1

I am working on processing queries in russian language (translating them into SQL code to be executed). I tokenize the query, do morphological analysis, from lemmas I get links to database objects. So now I want to use patterns like regular expressions to get things like conditions, ORDER BY expressions and so on. But the thing is, regex can only be used with list of characters (strings).

Is there a library/solution for Python (preferably) which works like regular expressions but for any kinds of objects (list of tokens with grammatical properties or database objects), not just strings?

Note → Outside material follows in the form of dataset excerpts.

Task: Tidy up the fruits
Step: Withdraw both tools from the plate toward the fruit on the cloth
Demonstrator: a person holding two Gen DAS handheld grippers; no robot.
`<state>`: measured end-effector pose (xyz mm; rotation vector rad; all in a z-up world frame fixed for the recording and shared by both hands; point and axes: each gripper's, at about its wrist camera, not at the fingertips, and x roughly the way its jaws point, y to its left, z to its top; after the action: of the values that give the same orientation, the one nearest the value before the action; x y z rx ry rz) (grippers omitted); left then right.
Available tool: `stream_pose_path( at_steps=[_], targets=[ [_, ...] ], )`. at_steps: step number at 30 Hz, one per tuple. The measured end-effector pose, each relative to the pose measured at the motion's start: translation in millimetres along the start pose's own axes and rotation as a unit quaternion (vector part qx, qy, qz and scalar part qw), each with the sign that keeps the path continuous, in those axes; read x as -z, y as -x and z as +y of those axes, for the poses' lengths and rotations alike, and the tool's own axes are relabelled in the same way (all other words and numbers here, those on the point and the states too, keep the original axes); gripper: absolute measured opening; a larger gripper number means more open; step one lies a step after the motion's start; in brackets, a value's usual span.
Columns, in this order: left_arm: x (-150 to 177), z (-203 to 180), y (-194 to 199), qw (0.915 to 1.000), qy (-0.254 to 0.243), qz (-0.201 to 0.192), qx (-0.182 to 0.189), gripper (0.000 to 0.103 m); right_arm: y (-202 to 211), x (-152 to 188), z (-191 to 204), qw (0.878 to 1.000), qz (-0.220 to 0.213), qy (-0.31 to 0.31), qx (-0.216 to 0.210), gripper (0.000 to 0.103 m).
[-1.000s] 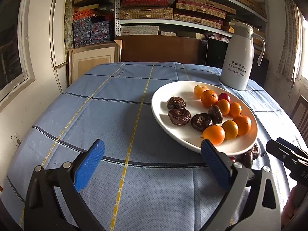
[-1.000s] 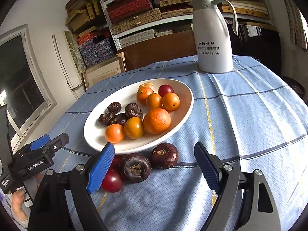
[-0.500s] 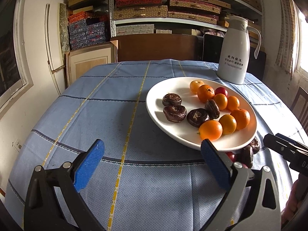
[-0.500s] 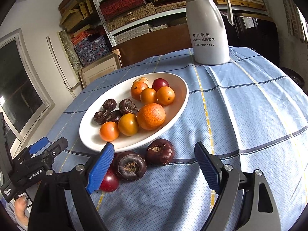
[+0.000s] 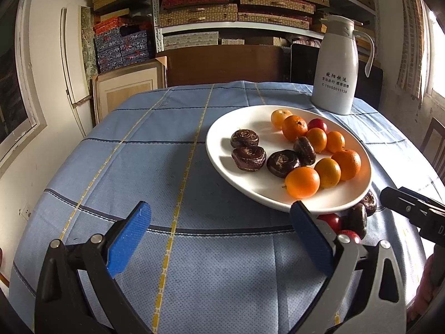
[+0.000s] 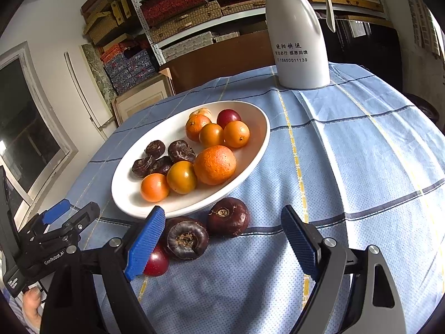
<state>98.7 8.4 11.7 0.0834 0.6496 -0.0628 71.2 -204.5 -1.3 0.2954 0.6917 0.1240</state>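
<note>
Picking up the loose dark fruit (image 6: pixel 228 216) beside the plate (image 6: pixel 258 150) looks like the step, so the right gripper (image 6: pixel 222 239), jaws wide and empty, should straddle it squarely, while the left gripper (image 5: pixel 219 236) waits open.

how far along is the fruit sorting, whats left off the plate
Mostly done: oranges and dark fruits already sit on the white plate. Nothing is in hand; the right gripper and left gripper have open, empty jaws. Left on the cloth: two dark fruits and a red fruit.
</note>
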Motion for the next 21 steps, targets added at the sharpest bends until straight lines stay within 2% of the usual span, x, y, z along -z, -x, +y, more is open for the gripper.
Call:
stream_pose_path(
  at_steps=[3, 8, 15, 21],
  targets=[
    [2.0, -4.1, 0.6, 0.9999, -0.008, 0.004, 0.01, 0.098, -0.5, 0.0, -1.0, 1.0, 0.001, -0.002, 0.0, 0.086],
    [9.3, -23.1, 8.4, 0.9974, -0.047, 0.004, 0.054, 0.098, -2.8, -0.4, -4.6, 1.0, 0.008, -0.009, 0.002, 0.086],
    [20.4, -58.6, 12.1, 0.9869, -0.122, 0.016, 0.105, 0.098, -2.9, -1.0, -10.5, 1.0, 0.011, -0.025, 0.004, 0.086],
    [28.3, -87.9, -11.1, 0.9765, -0.179, 0.072, 0.096, 0.098, -1.0, -1.7, -12.7, 0.999, 0.01, -0.033, -0.001, 0.086]
  ],
)
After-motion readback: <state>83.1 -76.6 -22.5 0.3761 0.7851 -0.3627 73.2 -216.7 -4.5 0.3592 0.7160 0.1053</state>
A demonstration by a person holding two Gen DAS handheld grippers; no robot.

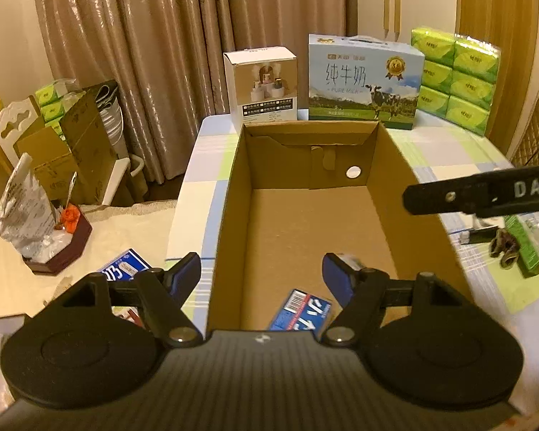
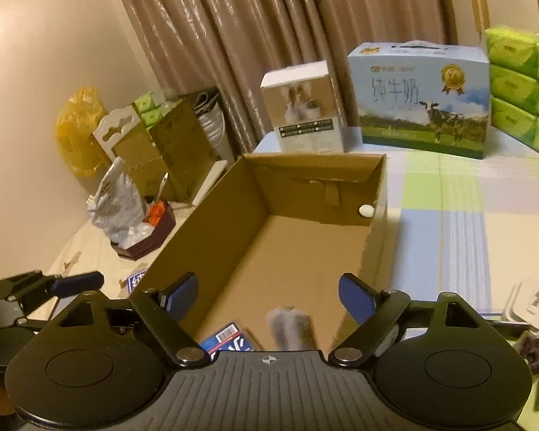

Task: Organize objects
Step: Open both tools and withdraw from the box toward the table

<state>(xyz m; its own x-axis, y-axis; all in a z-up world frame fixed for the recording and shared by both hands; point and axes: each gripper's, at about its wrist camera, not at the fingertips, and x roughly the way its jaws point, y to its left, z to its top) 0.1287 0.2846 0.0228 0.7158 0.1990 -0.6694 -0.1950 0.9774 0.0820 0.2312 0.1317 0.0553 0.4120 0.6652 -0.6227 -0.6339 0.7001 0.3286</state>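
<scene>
Both tools sit spread over the near end of the open cardboard box (image 1: 305, 222). Left tool (image 1: 261, 269): pads wide apart, nothing pinched; one pad is outside the box's left wall, the other above the box floor. Right tool (image 2: 268, 296): pads also wide apart, nothing pressed btwn them. No earlier pic, so I say only how they stand now.

Blue carton (image 1: 300, 310) lies flat on the box floor at the near end, barcode face up. Its long axis runs diagonally, far end toward the left wall, near end hidden under my left tool's body. From the right wrist the same carton is near the box's left side.

Small grey-brown thing (image 2: 293, 328) shows blurred just below the gap of my right tool, inside the box, beside the blue carton. Too smeared to tell its shape or which way it points.

Second blue carton (image 1: 124, 269) lies outside the box, left of it. Box's long axis runs away from me across the checked counter (image 1: 449, 151), far end near the milk case (image 1: 363, 82).
</scene>
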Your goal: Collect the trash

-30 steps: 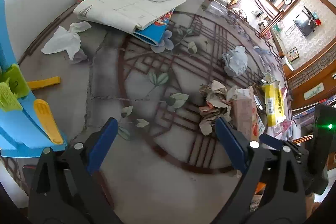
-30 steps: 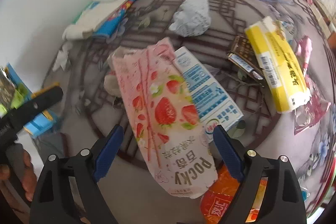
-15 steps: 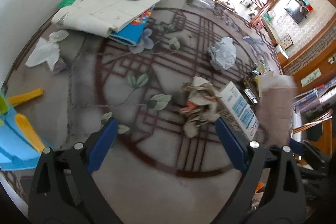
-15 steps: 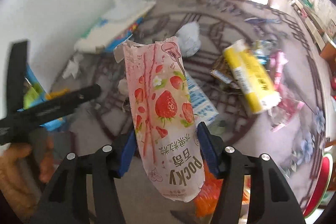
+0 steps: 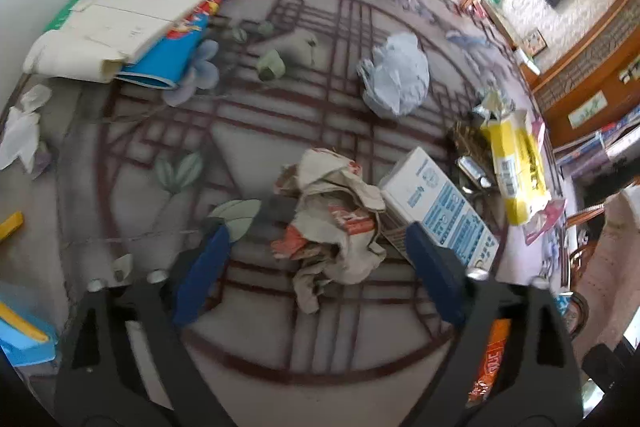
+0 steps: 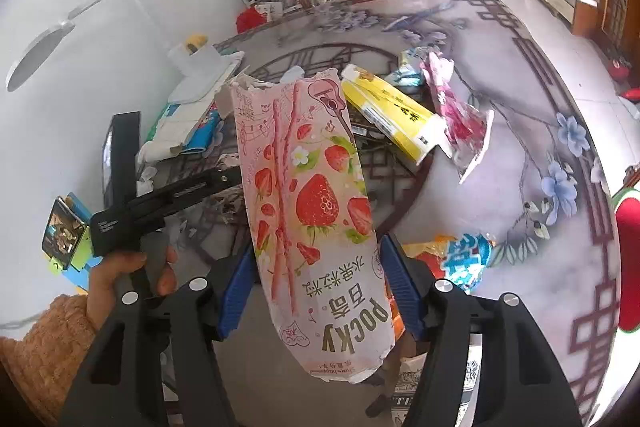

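Pocky box [image 6: 316, 219] clamped in right gripper [image 6: 316, 291], lifted clear of the table [image 6: 500, 227]; left gripper [image 5: 320, 259] straddles crumpled paper wad [image 5: 332, 223].
Right jaws narrow, blue pads pressing both sides of the pink strawberry box, torn end up toward 12 o'clock; jaws eased out a touch just now, grip holds. Left jaws half wide and just been closing, wad sits between the pads, pads not pressing it. White-blue carton [image 5: 440, 203] touches the wad at its 3 o'clock. Grey plastic bag [image 5: 396, 75] at the wad's 1 o'clock, apart. Yellow pack [image 5: 516, 167] further out at 2 o'clock. Right view: yellow pack at 1 o'clock of the box, hand [image 6: 124, 279] with orange sleeve [image 6: 44, 343] on the left gripper's handle at 9 o'clock.
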Demonstrator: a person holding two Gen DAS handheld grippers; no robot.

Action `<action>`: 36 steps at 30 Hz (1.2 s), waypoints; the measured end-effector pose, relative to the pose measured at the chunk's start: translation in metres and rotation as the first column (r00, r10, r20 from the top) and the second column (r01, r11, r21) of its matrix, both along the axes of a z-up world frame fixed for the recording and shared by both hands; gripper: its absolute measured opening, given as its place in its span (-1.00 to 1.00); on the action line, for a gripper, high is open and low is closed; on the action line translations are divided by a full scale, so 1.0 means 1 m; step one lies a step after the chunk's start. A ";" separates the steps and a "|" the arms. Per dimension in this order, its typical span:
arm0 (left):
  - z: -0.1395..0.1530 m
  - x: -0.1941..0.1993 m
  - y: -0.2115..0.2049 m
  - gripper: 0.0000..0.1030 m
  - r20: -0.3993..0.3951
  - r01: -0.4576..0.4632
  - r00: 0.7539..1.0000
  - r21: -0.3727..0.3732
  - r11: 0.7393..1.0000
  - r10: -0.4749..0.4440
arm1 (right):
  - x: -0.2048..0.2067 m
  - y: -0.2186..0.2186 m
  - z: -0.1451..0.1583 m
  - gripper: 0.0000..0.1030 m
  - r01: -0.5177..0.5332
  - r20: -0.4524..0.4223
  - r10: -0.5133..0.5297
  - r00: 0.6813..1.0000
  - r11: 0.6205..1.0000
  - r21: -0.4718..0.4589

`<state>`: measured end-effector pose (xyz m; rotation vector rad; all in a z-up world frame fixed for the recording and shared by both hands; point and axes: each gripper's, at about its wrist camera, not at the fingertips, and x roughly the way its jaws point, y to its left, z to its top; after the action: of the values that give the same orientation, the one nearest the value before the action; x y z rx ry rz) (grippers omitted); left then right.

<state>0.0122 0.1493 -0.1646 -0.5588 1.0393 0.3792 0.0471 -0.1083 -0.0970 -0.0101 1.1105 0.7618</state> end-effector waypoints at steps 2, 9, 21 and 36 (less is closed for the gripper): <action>-0.006 0.002 -0.001 -0.11 -0.025 0.005 1.000 -0.015 1.000 -0.006 | 0.000 0.000 0.002 0.16 0.010 0.008 -0.010 1.000 1.000 -0.001; 0.011 -0.017 -0.006 -0.31 0.025 -0.011 1.000 -0.017 1.000 0.011 | -0.004 -0.003 0.015 0.16 0.018 0.066 -0.019 0.998 1.000 0.024; 0.062 -0.027 -0.048 -0.32 0.143 0.073 0.987 0.055 0.996 -0.080 | 0.001 -0.013 0.015 -0.11 0.045 0.060 -0.047 0.997 0.998 0.046; 0.061 -0.027 -0.058 -0.32 0.124 0.093 0.987 0.051 0.994 -0.099 | 0.018 -0.015 -0.028 0.48 0.057 -0.061 -0.065 0.996 0.991 -0.125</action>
<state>-0.0146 0.0912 -0.1040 -0.4839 0.9298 0.2779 0.0655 -0.1233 -0.1254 -0.0553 1.2132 0.6419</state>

So, as an example, I want to write patterns which would look something this:

[db-column]((','|'and')[db-column])*

this pattern would match a list of database objects like this: columnA, columnB and columnC.

Vlad Furman
  • 135
  • 6
  • regex works only on characters. So, you need to convert any object to a string first before applying regex. [Here](https://stackoverflow.com/questions/6930982/how-to-use-a-variable-inside-a-regular-expression) is how to use variables into regex python. – Anwarvic Apr 30 '20 at 14:29
  • But that way I'd have to convert to string the whole object which may make the query string quite large and the regex patterns would be quite ugly and cumbersome. – Vlad Furman Apr 30 '20 at 14:38
  • Sadly, that's the only way I think – Anwarvic Apr 30 '20 at 14:47
  • What about replacing `[db-column]` in the input regex with some pattern? Like `\w+` or `(?:columnA|columnB|...)`, and then run it as a regex? – Sweeper Apr 30 '20 at 14:50
  • Well, that's just a simple example. Some patterns may require different properties of objects, like type of the object (database column, table, or a regular word, like a verb or a preposition etc.) or grammatical case, is it plural or not and so on. – Vlad Furman Apr 30 '20 at 14:57

1 Answers1

1

If someone is interested in the topic, there is a GitHub repository with my work, I wrote the following code for Abstract regular expressions:

"""
  AbstractRegularExpressions.py
  
  Abstract Regular Expressions.
  They are like regular expressions, but can work with any kinds of objects,
  not just characters as in regex.
  This code is based on Mark-Jason Dominus's article «How Regexes Work»,
  you can find it here: https://perl.plover.com/Regex/article.html
"""

# NFA - Nondeterministic Finite Automata (machine).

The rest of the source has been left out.